Le système de quilles multiples envisagé en vertu de son principal avantage: la facilité d’échouage. Sans restriction particulière de tirant d’eau, sans abandon de performances. C’est à ce problème que je me suis confronté il y a une vingtaine d’années. Les principaux modèles antérieurs étaient les « Diables » ; Jean Merrien, leur promoteur, avait l’intuition bonne, mais le résultat n’était pas fringant sous voiles. Deux quilles longues, assez longues pour assurer à elles seules la stabilité à l’échouage, induisent une augmentation de traînée irrattrapable, et sont surabondantes en tant qu’élément anti-dérive.
Répartir les appuis au sol sur trois supports mène à la meilleure stabilité statique sans contrainte sur le développement longitudinal de chaque aileron. C’est ainsi que le projet, puis le bateau, prirent le nom de « Trebez » (trépied, en langue bretonne). L’aileron arrière étant prévu juste suffisant pour prendre sa part de charge et supporter le safran, il n’y a pas à y revenir.
Première réflexion : aux allures portantes, qu’il ne faut pas sacrifier, un aileron de quille axial reçoit les filets d’eau, au voisinage de la carène, dans le plan de symétrie général de l’écoulement, incidence nulle. Les filets d’eau à l’emplacement d’un aileron latéral se présentent, en principe, de biais, et cela risque d’entraîner des perturbations augmentant la résistance à l’avancement. J’avais remarqué, lors de simulations en laboratoire sur des carènes possédant des arêtes, que les filets d’eau prenaient facilement un chemin longeant les bouchains vifs. D’où l’idée d’implanter chaque aileron latéral sur un bouchain bien tracé, ramenant l’écoulement dans le plan longitudinal en amont de l’encastrement de l’aileron. De cette manière l’approche du bord d’attaque n’est pas plus perturbée que pour une quille axiale. Ceci a donné lieu à un dépôt de brevet dont je n’ai pas jugé utile de régler les annuités après plusieurs années sans demande.
Deuxième réflexion : il serait fâcheux que la quille latérale au vent perde de l’efficacité anti-dérive à la moindre gîte. D’ailleurs au moment où elle sort de l’eau il se produit des remous néfastes. Un coup d’œil sur une première esquisse géométrique montre qu’il n’y a pas à craindre d’interaction négative entre les quilles, compte tenu de la faible déviation de l’écoulement dans la marche en dérive. Les quilles sont rapprochées le plus possible, sous réserve que le bateau ne bascule pas à l’échouage si trois ou quatre personnes se promènent au bord du pont, ce qui est facilement calculable. D’autre part l’inclinaison des quilles par rapport à la verticale ne serait utile que si l’angle avec le bordé, d’un coté du bouchain, devenait aigu, ou pour donner une impression de solidité d’assise.

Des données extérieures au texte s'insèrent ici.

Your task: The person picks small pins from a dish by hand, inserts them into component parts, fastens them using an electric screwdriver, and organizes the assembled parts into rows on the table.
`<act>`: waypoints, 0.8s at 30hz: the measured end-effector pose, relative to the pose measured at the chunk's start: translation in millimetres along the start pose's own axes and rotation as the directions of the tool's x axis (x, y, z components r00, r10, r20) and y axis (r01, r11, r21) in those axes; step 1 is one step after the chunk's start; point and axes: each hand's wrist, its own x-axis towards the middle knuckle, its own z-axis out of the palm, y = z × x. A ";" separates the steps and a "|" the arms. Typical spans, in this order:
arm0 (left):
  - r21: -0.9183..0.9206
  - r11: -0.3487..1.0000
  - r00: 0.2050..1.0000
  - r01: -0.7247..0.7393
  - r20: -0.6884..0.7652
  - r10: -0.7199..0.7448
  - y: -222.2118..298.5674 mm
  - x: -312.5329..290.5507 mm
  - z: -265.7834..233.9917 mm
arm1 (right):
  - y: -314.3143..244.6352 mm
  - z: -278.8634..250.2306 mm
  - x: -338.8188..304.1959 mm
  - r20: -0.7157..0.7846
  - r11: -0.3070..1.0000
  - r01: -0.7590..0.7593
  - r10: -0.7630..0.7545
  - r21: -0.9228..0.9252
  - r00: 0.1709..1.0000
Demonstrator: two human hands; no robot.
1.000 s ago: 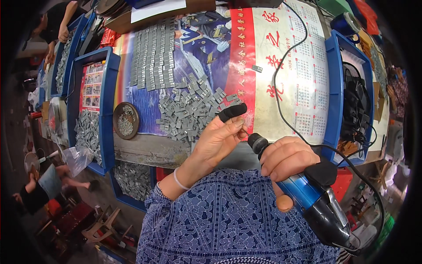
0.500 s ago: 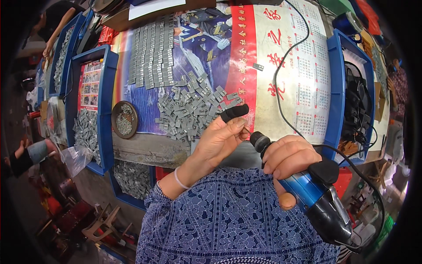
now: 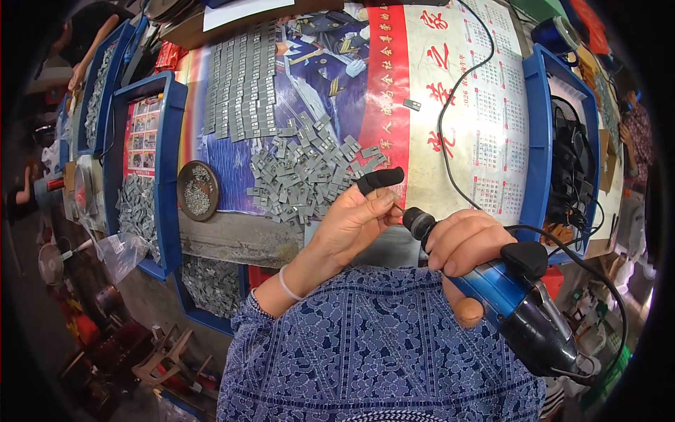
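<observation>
My right hand (image 3: 460,246) is wrapped round a blue and black electric screwdriver (image 3: 524,309), its black chuck (image 3: 418,224) pointing up and left. From the chuck a thin bit reaches to the fingertips of my left hand (image 3: 357,221). Thumb and fingers there are pinched together at the bit's tip; what sits between them is too small to make out. A black finger cover (image 3: 380,180) is on one raised finger of that hand. Just beyond lies a loose heap of small grey rectangular parts (image 3: 299,176). Similar parts stand in neat rows (image 3: 242,81) farther back.
A round brown dish (image 3: 184,200) holds tiny metal pieces, probably screws. Blue bins (image 3: 169,155) with grey parts stand at left; another blue bin (image 3: 538,148) at right holds black items. The black cord (image 3: 443,126) crosses the calendar sheet (image 3: 485,105). One grey part (image 3: 412,105) lies alone there.
The screwdriver in my right hand has shifted slightly right, its rear end swinging outward. My left hand stays almost in place, fingers still pinched at the bit.
</observation>
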 end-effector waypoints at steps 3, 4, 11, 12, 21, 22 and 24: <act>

Troisième réflexion : à surface égale une aile a d’autant plus de portance (ici, d’effet anti-dérive) qu’elle est allongée, c’est-à-dire étroite dans le sens directionnel. Si l’on tire parti de cette donnée, à résultat anti-dérive équivalent, pour un tirant d’eau fixé, la surface totale des ailerons latéraux d’un biquille est inférieure à celle d’un aileron de monoquille. Moindre surface mouillée pour le biquille, donc.
Vérification : un modèle permettant de disposer alternativement une quille axiale ou deux quilles latérales est fabriqué, essayé en Bassin des Carènes. Il est d’abord constaté que la carène, malgré son bouchain particulier, est intrinsèquement aussi bonne que les meilleures références. La différence entre les configurations, avec ou sans gîte, est très faible, compensée par une recherche plus approfondie sur la surface des ailerons nécessaire.
Validation : le Trebez s’engage dans une course importante autour de Belle-Isle dès son neuvage, et mène du départ à l’arrivée. Puis il fait très bonne figure à l’EDEC. Un jour peut-être les solutions à ailerons multiples deviendront à la mode, non seulement pour leurs aspects pratiques, mais pour l’optimum de vitesse.
Suite : j’ai confié les plans du Trebez à Bruno Devriese pour une construction amateur. Il en a étendu l’usage aux RM. Depuis il m’a été demandé des versions triquille-dériveur, une disposition dont on reparlera sans doute.